Problem to work on: Each line from the first down to the one containing "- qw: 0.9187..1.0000" should be returned exactly as it appears below.

╭─ Available data

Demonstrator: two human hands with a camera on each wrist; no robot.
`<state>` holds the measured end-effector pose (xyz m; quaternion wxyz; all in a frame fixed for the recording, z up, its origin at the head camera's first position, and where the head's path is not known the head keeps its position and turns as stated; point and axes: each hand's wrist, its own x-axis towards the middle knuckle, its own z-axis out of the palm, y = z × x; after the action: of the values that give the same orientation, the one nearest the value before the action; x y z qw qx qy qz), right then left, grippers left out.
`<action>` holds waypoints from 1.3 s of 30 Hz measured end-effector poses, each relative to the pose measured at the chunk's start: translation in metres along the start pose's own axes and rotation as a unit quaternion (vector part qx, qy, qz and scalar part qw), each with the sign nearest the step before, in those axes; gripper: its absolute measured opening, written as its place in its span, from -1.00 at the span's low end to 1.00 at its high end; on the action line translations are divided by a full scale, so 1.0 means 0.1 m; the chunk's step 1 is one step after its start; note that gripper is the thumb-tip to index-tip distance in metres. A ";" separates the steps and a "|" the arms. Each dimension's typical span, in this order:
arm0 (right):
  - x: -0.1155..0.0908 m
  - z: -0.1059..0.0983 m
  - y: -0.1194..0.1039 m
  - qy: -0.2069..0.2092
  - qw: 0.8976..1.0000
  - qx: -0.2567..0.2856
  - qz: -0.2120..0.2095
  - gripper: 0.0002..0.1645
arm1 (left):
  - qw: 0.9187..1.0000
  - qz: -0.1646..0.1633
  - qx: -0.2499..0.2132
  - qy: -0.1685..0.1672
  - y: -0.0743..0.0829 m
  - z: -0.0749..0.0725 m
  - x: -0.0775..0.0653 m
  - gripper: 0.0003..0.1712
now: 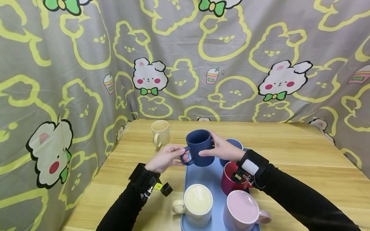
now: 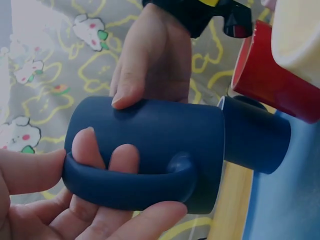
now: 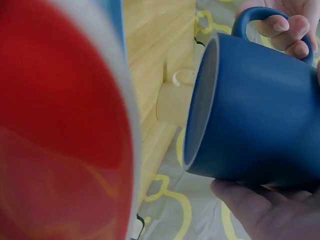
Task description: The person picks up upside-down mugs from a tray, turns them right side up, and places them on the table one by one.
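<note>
A dark blue mug (image 1: 199, 150) is held upright above the far end of a light blue tray (image 1: 206, 176). My left hand (image 1: 164, 158) grips its handle, and in the left wrist view two fingertips (image 2: 125, 157) poke through the loop. From the other side my right hand (image 1: 222, 147) holds the mug's body, thumb on the near wall, as the right wrist view also shows. Behind the right hand, partly hidden, stands a second blue mug (image 1: 235, 144) on the tray. Closer in is a red mug (image 1: 227, 183), overlapped by the right wrist strap.
On the tray's near end stand a cream mug (image 1: 198, 205), handle out over the left edge, and a pink mug (image 1: 242, 210), handle to the right. A beige mug (image 1: 160, 132) sits at the back left of the wooden table (image 1: 306, 154). Patterned cloth (image 1: 185, 48) hangs behind.
</note>
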<state>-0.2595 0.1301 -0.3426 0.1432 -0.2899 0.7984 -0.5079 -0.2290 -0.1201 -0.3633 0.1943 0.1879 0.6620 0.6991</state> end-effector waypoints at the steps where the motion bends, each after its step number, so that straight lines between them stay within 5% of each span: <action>1: 0.00 0.00 -0.01 0.004 1.000 -0.003 0.002 -0.02 | 1.000 0.002 0.001 0.008 0.00 0.00 0.00 -0.76; 6: 0.00 0.00 -0.06 0.034 0.998 -0.049 0.009 -0.04 | 0.998 0.018 0.001 0.054 0.02 0.00 0.04 -0.72; 10: -0.16 -0.09 -0.13 0.062 0.981 -0.182 0.005 -0.05 | 0.993 0.039 0.034 0.108 -0.01 -0.03 0.12 -0.67; 17: -0.71 -0.40 -0.03 0.135 0.917 -0.376 0.014 -0.13 | 0.962 0.064 0.108 0.243 -0.22 -0.13 0.30 -0.70; 22: -1.10 -0.56 0.45 0.226 0.863 -0.452 0.011 -0.25 | 0.930 0.086 0.178 0.309 -0.37 -0.20 0.38 -0.74; 25: -1.33 -0.55 0.78 0.258 0.841 -0.476 0.027 -0.31 | 0.918 0.092 0.204 0.326 -0.51 -0.27 0.49 -0.75; 32: -1.65 -0.37 1.21 0.239 0.836 -0.484 0.102 -0.28 | 0.913 0.070 0.189 0.356 -0.70 -0.26 0.67 -0.75; 39: -1.68 -0.24 1.24 0.221 0.852 -0.453 0.138 -0.21 | 0.900 0.077 0.192 0.384 -0.84 -0.29 0.78 -0.75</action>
<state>-0.1783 0.2895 -0.4532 -0.1157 -0.0898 0.9825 -0.1151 -0.3091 -0.1000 -0.4482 -0.1689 -0.0109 0.7901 0.5892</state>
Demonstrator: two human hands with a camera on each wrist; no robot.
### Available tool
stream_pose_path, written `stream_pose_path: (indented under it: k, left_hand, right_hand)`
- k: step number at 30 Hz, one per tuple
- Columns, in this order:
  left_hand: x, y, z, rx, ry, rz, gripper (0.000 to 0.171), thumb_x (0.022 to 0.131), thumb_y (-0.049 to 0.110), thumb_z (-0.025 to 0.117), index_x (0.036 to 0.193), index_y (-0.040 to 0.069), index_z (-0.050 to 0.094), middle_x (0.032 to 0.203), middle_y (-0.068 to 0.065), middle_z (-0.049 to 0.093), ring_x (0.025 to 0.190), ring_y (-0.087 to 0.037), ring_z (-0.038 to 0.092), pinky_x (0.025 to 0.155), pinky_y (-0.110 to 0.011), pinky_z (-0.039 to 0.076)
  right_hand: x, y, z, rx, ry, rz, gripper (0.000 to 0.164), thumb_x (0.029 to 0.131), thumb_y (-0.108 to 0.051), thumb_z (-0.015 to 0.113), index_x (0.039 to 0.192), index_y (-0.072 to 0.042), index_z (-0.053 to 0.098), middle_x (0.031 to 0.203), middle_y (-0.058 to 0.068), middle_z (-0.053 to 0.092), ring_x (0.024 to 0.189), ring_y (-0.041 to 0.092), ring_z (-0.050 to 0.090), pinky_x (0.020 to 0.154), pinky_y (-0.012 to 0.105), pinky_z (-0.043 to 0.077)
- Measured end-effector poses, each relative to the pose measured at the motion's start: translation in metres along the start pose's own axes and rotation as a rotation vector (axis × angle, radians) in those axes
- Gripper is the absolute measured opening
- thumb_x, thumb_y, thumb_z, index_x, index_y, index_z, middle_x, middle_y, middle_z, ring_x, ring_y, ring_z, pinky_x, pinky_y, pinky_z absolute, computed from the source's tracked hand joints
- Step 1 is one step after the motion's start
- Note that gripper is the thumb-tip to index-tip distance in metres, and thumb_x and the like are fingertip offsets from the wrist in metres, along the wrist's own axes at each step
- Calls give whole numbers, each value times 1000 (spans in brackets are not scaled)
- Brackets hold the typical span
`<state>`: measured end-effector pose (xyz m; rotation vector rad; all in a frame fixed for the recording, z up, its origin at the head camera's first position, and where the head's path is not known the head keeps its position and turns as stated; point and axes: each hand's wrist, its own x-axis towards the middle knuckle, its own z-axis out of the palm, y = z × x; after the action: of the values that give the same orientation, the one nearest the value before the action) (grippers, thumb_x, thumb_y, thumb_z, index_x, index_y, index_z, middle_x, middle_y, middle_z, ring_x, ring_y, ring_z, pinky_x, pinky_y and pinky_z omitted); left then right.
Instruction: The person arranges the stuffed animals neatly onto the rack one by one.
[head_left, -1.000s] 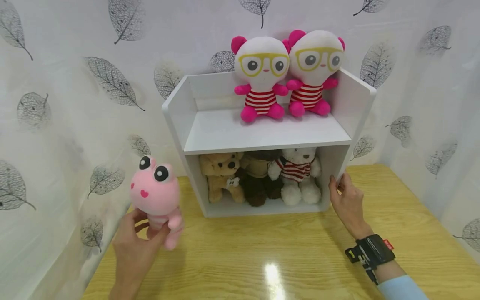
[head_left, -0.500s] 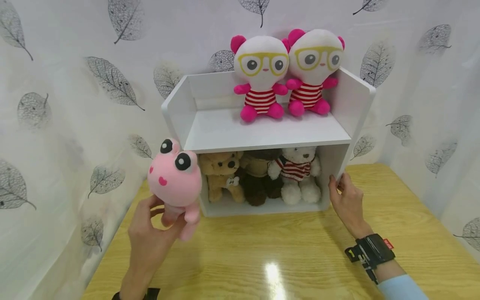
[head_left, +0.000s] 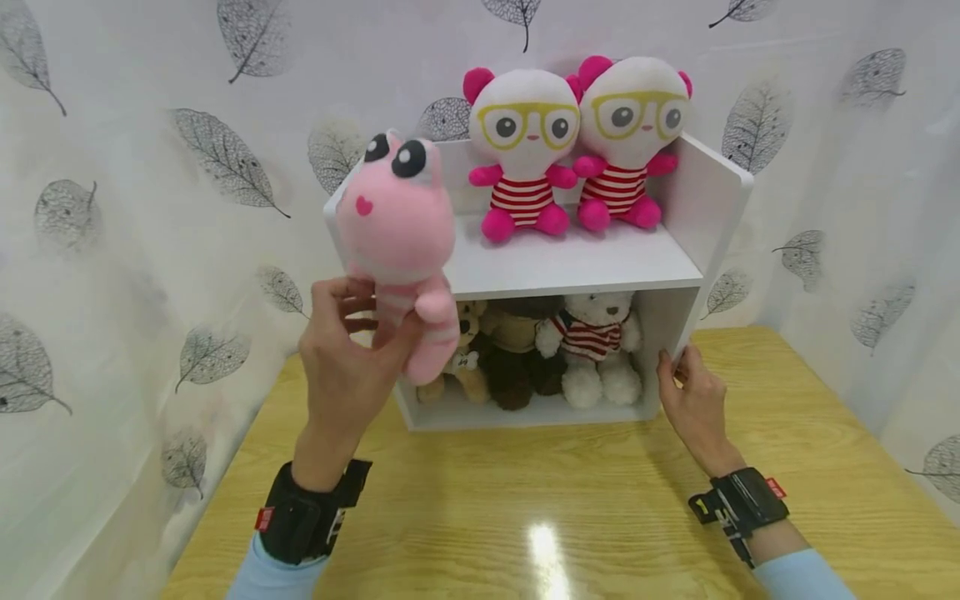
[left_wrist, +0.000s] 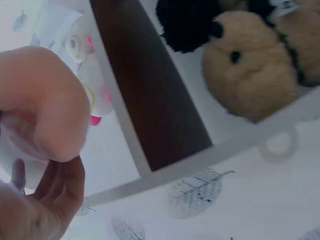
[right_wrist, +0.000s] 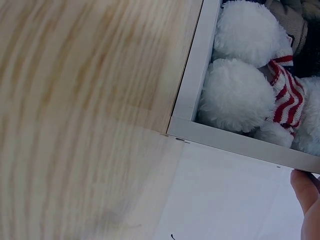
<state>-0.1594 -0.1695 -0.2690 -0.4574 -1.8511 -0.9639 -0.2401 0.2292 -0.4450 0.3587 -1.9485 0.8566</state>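
Observation:
In the head view my left hand (head_left: pixel 352 367) grips a pink frog plush toy (head_left: pixel 397 217) by its striped body. It holds the toy upright in front of the left side of a white two-tier shelf (head_left: pixel 577 262), covering part of it. The left wrist view shows the toy's rounded pink part (left_wrist: pixel 60 100) close up above my fingers. My right hand (head_left: pixel 697 404) holds the front edge of the shelf's right side panel, low down. In the right wrist view its thumb (right_wrist: pixel 304 190) touches that edge; the other fingers are mostly cut off.
Two white-and-pink panda plush toys (head_left: pixel 522 150) sit on the upper tier's right half. Below are a tan dog plush (left_wrist: pixel 255 65), a brown plush (head_left: pixel 521 358) and a white teddy bear (head_left: pixel 600 350) in a striped top. The shelf stands on a wooden table (head_left: pixel 480 500) before a leaf-patterned curtain.
My left hand has raised the frog plush and carried it rightward, from beside the shelf to in front of its upper left. The right hand stays on the side panel.

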Motion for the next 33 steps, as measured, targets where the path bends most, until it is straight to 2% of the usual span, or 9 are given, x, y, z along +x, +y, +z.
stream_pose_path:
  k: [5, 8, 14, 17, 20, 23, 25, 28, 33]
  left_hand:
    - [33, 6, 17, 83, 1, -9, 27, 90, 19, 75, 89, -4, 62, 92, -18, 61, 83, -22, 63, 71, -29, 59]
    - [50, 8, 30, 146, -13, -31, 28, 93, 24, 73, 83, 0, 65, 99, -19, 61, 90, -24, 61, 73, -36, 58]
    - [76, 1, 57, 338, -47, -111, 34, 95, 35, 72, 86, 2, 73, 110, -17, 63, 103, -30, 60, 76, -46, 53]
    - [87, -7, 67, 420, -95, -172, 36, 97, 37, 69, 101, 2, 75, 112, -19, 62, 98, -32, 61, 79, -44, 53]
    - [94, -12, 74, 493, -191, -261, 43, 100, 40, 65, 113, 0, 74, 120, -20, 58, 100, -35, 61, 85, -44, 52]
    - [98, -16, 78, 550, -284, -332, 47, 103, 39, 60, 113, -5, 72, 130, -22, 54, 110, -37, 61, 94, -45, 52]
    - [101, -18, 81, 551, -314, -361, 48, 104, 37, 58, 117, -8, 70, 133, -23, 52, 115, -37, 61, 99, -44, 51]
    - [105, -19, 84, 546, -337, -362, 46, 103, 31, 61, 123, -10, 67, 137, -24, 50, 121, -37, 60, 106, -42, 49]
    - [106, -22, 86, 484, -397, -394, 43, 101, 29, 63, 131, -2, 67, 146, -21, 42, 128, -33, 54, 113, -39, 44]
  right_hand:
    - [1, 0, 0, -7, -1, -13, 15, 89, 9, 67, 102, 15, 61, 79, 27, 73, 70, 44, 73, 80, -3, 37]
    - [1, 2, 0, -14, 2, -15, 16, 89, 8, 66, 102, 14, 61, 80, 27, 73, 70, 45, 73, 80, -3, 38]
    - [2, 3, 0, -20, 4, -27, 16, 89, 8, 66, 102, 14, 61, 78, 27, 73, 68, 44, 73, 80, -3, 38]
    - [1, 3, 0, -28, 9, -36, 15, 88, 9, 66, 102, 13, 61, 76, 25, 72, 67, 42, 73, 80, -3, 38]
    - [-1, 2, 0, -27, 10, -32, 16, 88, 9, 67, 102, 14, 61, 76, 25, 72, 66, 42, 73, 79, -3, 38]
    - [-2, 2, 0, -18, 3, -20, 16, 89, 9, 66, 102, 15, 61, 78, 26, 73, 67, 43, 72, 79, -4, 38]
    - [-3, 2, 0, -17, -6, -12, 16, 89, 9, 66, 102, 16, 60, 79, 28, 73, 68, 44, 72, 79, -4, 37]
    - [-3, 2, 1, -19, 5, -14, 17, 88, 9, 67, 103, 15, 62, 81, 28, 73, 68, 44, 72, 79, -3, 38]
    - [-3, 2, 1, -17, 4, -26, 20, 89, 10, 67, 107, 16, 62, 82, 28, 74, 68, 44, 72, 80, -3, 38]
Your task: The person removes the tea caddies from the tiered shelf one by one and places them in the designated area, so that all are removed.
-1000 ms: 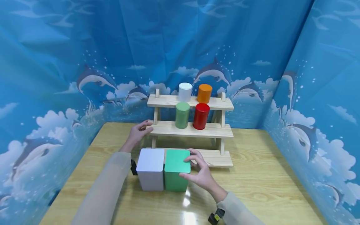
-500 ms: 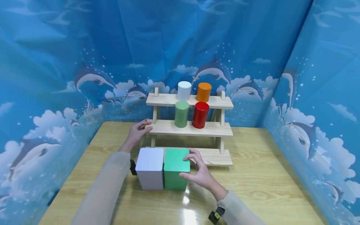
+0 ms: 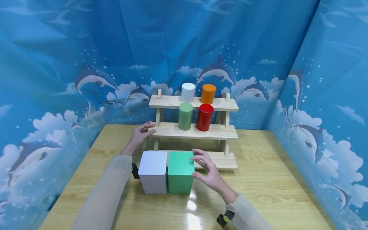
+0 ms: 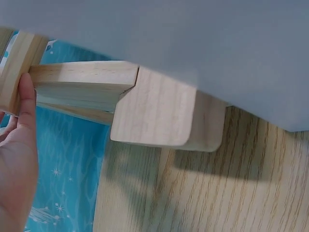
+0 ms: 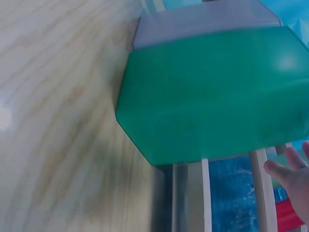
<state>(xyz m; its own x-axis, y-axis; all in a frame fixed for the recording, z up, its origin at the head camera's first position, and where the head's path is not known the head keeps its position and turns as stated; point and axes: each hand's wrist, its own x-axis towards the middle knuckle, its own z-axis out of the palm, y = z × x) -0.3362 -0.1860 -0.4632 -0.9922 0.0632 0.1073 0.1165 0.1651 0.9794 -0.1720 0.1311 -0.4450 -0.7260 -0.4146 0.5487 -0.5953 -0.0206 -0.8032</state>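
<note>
My left hand [image 3: 138, 137] grips the left end of the middle board of a three-tier wooden display shelf [image 3: 195, 131]; in the left wrist view its thumb [image 4: 28, 99] lies against the board's edge. A lavender-grey box [image 3: 153, 174] and a green box [image 3: 181, 174] stand side by side at the shelf's front left, hiding part of the lowest board. Just right of the green box is my right hand [image 3: 211, 175], its fingers spread and loosely bent around nothing. In the right wrist view, the right hand [image 5: 295, 181] appears apart from the green box.
A white cylinder [image 3: 188, 92] and an orange cylinder [image 3: 208, 94] occupy the top board. On the middle board stand a light green cylinder [image 3: 185, 116] and a red cylinder [image 3: 205, 117]. Blue dolphin-print curtains [image 3: 244, 38] enclose the wooden table [image 3: 267, 182].
The right hand has drawn back to the right, its fingers coming off the green box. My left hand keeps its grip on the shelf, and the boxes stay in place.
</note>
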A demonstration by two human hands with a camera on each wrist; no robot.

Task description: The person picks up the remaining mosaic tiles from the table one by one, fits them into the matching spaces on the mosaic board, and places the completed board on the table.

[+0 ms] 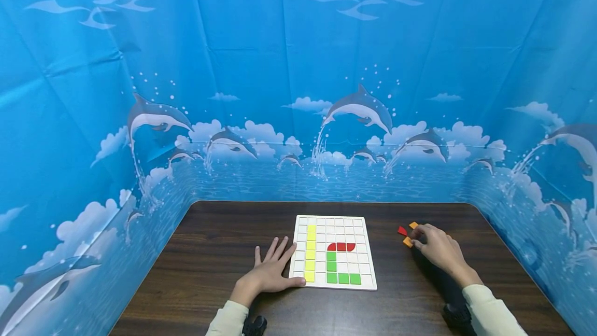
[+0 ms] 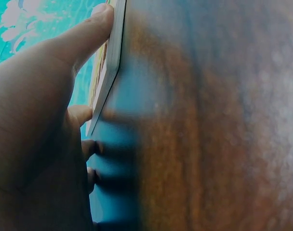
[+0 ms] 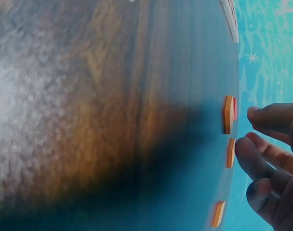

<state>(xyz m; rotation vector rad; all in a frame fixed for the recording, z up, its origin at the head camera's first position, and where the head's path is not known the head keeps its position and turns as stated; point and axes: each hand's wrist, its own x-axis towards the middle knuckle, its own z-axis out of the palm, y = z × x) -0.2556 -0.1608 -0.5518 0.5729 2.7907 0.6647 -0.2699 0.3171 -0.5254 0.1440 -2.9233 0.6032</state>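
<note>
Left hand [image 1: 268, 276] lying spread, thumb [image 1: 295, 282] touching board [image 1: 341, 257]. Right hand [image 1: 439, 249] hovering, grasping nothing; wrist view showing orange tile [image 3: 218, 214] near hand, head view barely showing it.

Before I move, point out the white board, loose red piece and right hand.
White board [image 1: 342, 257], head view: a bare square near its middle.
Loose red piece [image 1: 402, 231], head view: middle of its top face.
Right hand [image 1: 438, 247], head view: back of the hand.

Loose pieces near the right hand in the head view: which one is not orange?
The red piece, leftmost of them and nearest the white board; the other loose pieces look orange.
</note>
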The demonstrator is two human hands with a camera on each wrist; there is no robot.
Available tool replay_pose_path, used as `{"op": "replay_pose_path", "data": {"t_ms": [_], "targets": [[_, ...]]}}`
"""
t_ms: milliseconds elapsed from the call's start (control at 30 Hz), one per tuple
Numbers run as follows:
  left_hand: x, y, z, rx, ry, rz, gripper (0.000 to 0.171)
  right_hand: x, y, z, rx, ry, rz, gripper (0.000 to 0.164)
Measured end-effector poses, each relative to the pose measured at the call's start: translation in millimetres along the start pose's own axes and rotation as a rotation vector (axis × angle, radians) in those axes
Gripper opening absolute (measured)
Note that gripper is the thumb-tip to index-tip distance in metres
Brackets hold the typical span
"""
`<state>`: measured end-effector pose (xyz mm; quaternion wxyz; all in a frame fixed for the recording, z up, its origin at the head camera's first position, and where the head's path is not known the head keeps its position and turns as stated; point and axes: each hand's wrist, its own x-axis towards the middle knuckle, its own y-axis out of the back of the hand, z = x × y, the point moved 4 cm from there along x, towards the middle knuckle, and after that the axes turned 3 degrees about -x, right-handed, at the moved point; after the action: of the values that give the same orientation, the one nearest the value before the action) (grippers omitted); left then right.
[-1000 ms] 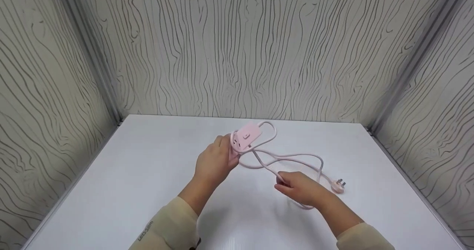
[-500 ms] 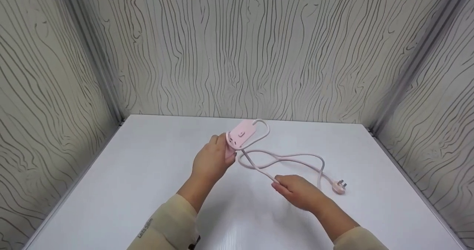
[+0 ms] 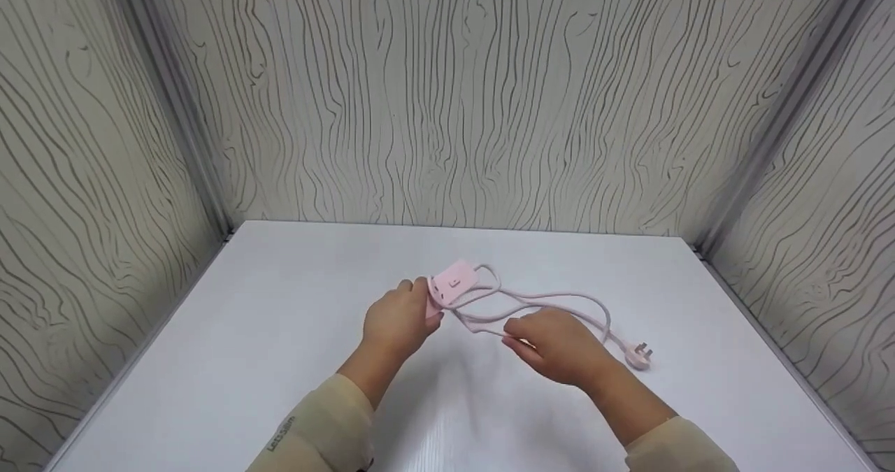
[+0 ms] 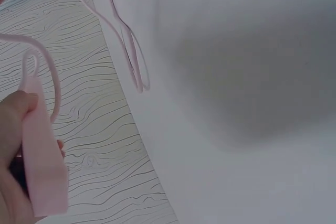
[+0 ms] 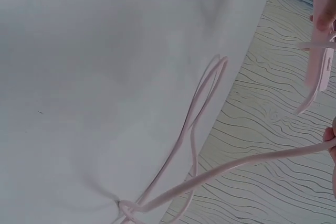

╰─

Written answer:
Demonstrator: two human hands with a camera on each wrist; no robot.
`<state>` holds the measured end-effector pose (xyz m; quaternion wxyz; all in a frame fixed for the recording, z up, its origin at the head camera's first position, and where the head's path is not known the head keeps its position and turns as stated; point and axes: each hand's wrist, its own x-axis towards the middle knuckle, its own z-axis out of the palm, y = z × x; after the action: of the values that give the same orientation, the one nearest the value before the action; x y z qw qx qy qz), right then left, grippers left out.
`<action>` holds waypoints from 1.3 s of 30 Hz measured end-effector poses, each relative to the pose measured at the chunk's start: translation in metres along the start pose's own axes and rotation as a unit quaternion (vector part qx, qy, qz and scalar part qw), each with the sign nearest the step before, in those axes; gripper: its absolute measured opening, written as its place in its span, from -1.00 at the span's low end to 1.00 at its high end; on the action line translations are divided by a full scale, so 1.0 means 0.1 m; the chunk's step 1 is one step after its start; note that gripper is the thumb-tip to index-tip distance in metres. A ";" separates the steps and a "|" the arms. Each dimension's typical span, in this order:
arm0 (right):
  - x: -0.1155..0.0908 m
  - z: -0.1059..0.0983 m
  - y: -0.1194..0.1039 m
  - qy: -0.2069..0.2092
  - qw: 0.8976..1.0000
  - qx: -0.2567..0.2856
  - qz: -0.2120..0.2095
  - gripper: 0.0002..0.1645
arm1 (left):
  - qw: 0.9187..1.0000

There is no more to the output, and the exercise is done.